9 Bonus systems - I’ve followed the advice of every consultant you’ve hired during the years and pre-blocked my schedule to make it the most profitable. I’ve placed sealants on children during their prophy appointments, and I’ve placed whichever antibiotic was your favorite for the month on patients who needed it. I’ve produced more than any hygienist I’ve talked to, and I have never received a bonus. I don’t know of any other hygienist who would practice under the vague rules you have set for the bonus system.

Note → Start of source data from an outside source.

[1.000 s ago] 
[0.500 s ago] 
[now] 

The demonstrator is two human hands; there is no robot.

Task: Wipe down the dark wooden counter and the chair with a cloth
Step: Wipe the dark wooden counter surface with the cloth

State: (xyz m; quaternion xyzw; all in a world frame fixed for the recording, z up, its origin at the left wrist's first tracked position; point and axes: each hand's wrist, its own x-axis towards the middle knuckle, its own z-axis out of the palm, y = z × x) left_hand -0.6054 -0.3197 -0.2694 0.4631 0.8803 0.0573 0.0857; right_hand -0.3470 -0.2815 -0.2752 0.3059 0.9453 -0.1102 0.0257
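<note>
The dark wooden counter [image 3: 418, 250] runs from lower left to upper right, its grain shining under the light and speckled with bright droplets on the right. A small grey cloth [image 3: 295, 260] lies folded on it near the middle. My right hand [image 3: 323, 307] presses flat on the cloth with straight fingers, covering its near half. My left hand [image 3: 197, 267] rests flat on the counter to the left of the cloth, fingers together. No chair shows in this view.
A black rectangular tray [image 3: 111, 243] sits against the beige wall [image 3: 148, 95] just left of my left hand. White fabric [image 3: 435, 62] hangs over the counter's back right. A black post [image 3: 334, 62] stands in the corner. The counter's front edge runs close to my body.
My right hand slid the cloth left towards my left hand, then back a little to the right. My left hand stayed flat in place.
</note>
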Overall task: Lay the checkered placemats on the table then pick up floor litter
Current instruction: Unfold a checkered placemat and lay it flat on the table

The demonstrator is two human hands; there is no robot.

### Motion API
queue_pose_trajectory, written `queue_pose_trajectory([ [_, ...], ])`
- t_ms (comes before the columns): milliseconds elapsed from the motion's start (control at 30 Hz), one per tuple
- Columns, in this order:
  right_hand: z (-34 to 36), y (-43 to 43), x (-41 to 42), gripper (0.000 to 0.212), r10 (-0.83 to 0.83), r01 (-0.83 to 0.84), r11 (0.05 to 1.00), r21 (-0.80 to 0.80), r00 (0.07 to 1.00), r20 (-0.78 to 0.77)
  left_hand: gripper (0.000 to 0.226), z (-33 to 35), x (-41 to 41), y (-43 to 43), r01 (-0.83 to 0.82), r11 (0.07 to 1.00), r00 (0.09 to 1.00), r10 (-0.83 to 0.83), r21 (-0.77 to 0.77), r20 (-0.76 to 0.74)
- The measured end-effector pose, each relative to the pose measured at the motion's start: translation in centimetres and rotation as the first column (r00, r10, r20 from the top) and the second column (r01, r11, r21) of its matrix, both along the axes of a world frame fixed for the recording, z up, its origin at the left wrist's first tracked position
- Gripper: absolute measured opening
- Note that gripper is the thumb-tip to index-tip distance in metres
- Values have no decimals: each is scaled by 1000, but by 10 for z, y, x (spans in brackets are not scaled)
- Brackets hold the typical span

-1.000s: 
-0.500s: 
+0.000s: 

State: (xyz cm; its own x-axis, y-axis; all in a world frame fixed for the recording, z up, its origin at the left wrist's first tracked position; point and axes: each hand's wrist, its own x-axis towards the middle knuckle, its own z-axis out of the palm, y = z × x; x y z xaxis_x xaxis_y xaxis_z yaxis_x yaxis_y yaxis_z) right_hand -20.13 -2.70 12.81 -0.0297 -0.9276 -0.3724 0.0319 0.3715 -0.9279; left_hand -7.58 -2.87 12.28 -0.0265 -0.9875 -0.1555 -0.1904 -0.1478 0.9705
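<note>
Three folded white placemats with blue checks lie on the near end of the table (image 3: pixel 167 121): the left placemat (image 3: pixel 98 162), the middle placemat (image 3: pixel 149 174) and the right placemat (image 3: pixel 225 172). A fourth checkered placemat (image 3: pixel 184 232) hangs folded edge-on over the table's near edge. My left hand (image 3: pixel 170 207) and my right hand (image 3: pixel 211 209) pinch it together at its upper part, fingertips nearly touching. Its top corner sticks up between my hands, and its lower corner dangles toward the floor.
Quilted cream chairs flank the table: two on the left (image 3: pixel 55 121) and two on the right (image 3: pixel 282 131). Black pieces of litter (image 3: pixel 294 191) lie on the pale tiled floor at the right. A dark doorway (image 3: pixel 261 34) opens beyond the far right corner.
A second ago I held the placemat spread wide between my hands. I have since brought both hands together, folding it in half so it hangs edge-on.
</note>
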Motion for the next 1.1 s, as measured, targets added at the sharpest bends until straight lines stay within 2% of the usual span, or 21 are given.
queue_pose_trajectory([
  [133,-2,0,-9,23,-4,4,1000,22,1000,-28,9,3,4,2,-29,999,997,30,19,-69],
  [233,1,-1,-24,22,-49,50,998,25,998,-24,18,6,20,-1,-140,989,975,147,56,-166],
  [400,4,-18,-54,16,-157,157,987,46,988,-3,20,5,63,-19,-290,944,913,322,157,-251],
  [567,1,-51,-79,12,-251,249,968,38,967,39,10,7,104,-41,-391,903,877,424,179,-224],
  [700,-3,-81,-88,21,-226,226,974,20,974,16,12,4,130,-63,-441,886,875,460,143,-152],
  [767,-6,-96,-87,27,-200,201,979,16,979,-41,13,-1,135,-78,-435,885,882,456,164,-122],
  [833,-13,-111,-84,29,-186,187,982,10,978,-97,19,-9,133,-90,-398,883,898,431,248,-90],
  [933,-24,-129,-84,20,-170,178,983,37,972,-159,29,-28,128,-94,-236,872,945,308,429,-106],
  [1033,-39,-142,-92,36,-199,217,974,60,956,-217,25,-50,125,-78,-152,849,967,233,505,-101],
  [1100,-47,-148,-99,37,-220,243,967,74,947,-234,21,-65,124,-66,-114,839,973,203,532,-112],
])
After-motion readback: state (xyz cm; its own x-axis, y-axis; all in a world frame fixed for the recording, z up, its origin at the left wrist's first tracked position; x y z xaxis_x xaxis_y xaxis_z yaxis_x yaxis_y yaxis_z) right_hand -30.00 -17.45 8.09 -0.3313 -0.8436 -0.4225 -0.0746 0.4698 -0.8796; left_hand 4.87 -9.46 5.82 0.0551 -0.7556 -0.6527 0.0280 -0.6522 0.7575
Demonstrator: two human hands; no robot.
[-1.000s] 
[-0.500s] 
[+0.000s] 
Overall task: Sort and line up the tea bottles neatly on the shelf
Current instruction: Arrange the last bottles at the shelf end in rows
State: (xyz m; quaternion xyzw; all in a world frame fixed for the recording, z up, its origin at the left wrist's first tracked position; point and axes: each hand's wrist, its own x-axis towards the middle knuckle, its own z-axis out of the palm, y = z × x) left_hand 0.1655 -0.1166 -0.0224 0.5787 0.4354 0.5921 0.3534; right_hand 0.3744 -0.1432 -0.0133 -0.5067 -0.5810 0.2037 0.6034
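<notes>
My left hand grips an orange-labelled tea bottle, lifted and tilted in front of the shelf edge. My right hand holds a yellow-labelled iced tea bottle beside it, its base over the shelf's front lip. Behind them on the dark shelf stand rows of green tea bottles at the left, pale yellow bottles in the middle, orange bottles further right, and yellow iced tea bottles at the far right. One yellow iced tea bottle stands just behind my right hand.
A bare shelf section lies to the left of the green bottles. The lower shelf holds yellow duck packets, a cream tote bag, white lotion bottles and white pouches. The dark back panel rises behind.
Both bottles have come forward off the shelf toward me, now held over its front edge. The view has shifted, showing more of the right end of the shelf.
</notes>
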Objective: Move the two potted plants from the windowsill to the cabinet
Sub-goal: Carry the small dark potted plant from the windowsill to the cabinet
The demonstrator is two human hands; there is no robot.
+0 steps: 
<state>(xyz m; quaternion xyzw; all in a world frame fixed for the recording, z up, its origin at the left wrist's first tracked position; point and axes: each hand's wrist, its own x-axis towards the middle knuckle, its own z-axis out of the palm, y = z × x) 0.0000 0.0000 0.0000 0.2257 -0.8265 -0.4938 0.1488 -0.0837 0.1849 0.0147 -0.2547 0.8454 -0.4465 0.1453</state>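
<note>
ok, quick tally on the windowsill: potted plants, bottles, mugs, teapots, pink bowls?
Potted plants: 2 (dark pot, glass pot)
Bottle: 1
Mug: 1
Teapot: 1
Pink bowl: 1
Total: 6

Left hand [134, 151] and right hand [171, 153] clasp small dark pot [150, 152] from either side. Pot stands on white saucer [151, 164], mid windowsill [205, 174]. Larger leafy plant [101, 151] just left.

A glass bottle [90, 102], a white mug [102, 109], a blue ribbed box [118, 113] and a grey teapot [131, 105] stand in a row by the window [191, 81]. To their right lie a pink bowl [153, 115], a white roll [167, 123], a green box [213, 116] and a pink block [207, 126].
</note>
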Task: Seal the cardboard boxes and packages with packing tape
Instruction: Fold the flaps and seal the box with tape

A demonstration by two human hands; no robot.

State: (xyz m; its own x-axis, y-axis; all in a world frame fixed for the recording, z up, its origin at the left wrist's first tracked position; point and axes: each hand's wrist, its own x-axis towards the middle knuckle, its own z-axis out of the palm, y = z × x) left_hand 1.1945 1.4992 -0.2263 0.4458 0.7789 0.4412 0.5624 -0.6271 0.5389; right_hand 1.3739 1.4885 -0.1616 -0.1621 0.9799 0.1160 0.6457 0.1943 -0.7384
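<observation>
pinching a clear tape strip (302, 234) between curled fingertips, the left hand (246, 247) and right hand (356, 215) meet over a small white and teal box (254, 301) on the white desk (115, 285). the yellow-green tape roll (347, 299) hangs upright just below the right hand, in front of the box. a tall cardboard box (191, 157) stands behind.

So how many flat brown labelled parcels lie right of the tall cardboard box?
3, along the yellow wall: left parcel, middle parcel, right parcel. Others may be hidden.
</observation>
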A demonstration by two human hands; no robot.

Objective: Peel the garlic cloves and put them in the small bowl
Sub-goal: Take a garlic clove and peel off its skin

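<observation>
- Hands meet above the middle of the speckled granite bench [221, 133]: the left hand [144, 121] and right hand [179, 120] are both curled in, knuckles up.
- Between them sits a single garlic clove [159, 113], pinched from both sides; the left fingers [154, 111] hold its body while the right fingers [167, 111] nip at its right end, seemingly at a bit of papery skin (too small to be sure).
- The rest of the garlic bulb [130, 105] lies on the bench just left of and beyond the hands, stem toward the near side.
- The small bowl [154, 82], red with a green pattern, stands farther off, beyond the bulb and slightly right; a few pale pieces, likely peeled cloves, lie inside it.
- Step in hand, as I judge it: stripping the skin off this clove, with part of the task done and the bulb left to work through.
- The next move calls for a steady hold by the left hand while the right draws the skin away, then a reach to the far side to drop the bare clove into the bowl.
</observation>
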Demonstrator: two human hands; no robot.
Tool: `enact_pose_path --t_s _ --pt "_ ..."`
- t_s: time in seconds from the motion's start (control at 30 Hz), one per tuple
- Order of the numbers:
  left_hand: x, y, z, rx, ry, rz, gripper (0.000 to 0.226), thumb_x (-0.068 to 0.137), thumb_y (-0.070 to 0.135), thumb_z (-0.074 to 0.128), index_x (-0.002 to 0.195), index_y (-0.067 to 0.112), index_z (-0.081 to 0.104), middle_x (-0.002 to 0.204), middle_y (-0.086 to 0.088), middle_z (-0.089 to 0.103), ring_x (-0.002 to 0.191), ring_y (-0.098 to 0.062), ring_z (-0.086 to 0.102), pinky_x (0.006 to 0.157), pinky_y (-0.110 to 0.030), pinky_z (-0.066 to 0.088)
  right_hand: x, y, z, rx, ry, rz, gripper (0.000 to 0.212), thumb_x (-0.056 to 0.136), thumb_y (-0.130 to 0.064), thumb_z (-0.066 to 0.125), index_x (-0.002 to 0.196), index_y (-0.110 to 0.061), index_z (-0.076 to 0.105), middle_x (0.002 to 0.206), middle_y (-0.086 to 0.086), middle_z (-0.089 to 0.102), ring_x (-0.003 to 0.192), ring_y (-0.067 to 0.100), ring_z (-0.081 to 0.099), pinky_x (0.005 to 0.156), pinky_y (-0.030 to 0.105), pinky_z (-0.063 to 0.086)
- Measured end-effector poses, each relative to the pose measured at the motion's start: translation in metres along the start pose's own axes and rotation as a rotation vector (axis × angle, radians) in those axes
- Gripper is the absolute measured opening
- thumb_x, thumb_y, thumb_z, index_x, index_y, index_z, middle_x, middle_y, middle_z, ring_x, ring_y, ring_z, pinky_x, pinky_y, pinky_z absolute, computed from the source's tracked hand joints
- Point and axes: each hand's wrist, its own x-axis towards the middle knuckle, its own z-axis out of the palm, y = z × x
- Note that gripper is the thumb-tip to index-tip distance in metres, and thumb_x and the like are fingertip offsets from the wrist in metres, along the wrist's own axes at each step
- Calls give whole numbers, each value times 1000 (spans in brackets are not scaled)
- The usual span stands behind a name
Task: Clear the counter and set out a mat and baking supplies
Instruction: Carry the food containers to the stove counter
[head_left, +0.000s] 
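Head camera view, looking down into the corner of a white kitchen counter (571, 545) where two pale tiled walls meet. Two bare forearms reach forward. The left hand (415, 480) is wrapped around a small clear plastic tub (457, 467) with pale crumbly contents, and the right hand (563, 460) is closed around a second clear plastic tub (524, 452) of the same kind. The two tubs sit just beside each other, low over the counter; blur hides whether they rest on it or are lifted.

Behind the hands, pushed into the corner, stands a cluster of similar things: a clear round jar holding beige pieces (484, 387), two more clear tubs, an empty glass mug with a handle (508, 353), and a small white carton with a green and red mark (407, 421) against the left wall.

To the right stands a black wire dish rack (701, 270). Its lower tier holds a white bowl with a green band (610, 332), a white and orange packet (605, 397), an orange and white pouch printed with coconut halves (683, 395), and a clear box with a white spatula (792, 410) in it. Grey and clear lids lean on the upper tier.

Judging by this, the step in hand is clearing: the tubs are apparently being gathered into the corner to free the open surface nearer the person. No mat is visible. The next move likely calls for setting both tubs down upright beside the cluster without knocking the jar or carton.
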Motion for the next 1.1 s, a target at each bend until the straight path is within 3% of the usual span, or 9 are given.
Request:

10 The office manager - This is the only position that seems to have any longevity in this practice. I’ve only worked with three office managers, and each is allowed more latitude than the prior one. I’ve been scheduled through lunch, stayed late, come in early, and seen patients who were 10 minutes late for a 30-minute prophylaxis. I’ve fallen asleep at stop signs on the way home from work. When I approach you on the subject you always take the manager’s side. I understand that the manager is supposed to take the reigns, but no good manager works the staff into the ground. The managers I’ve worked with here don’t understand that the staff is flesh and blood, not nuts and bolts.
11 Open margins - You’re afraid to recommend extensive or expensive dentistry, and I wonder about your clinical skills. You wear glasses to read, but only plastic safety glasses without a prescription to practice dentistry. I see open margins around crowns clinically and on X-rays. You don’t take periapical films before placing cast restorations, and you don’t screen for periodontal disease before cosmetic treatment plans. I need to feel good about the dentistry I recommend to patients.
12 Instruments - I’ve tried to educate you on the necessity of replacing instruments. Dental hygiene instruments wear out. If we had a sharpening machine, maybe they would last longer. With as many hygienists who have worked here, the instruments are beyond sharpening. I’ve brought this to your and the office manager’s attention time and again. Your patients are suffering, and they are not receiving the kind of care I want to provide. The combination of too little time and poor instruments is not conducive to high-quality oral care. The power instruments are weak and need replacement. I mapped out a plan for the office to purchase new equipment in proportion to production goals, but you didn’t go for it.
13 Finally - I chose dental hygiene because I wanted to help people achieve optimum health. I learned about the functions of the entire body and the interrelation between systems. I learned and studied, at some level, all the courses you did, Dr. Donut. I was excited to put all the knowledge I learned from those classes into practice. I learned about tribes in South America, about the Ego and the Id, and that sometimes a cigar is just a cigar. I learned about pathogens and parasites, physiology, chemistry, and other things. I tried to use that knowledge, but my actions were met with resistance. It’s over. I’ve spent much of my professional life moving a rock up a hill, and I’m tired.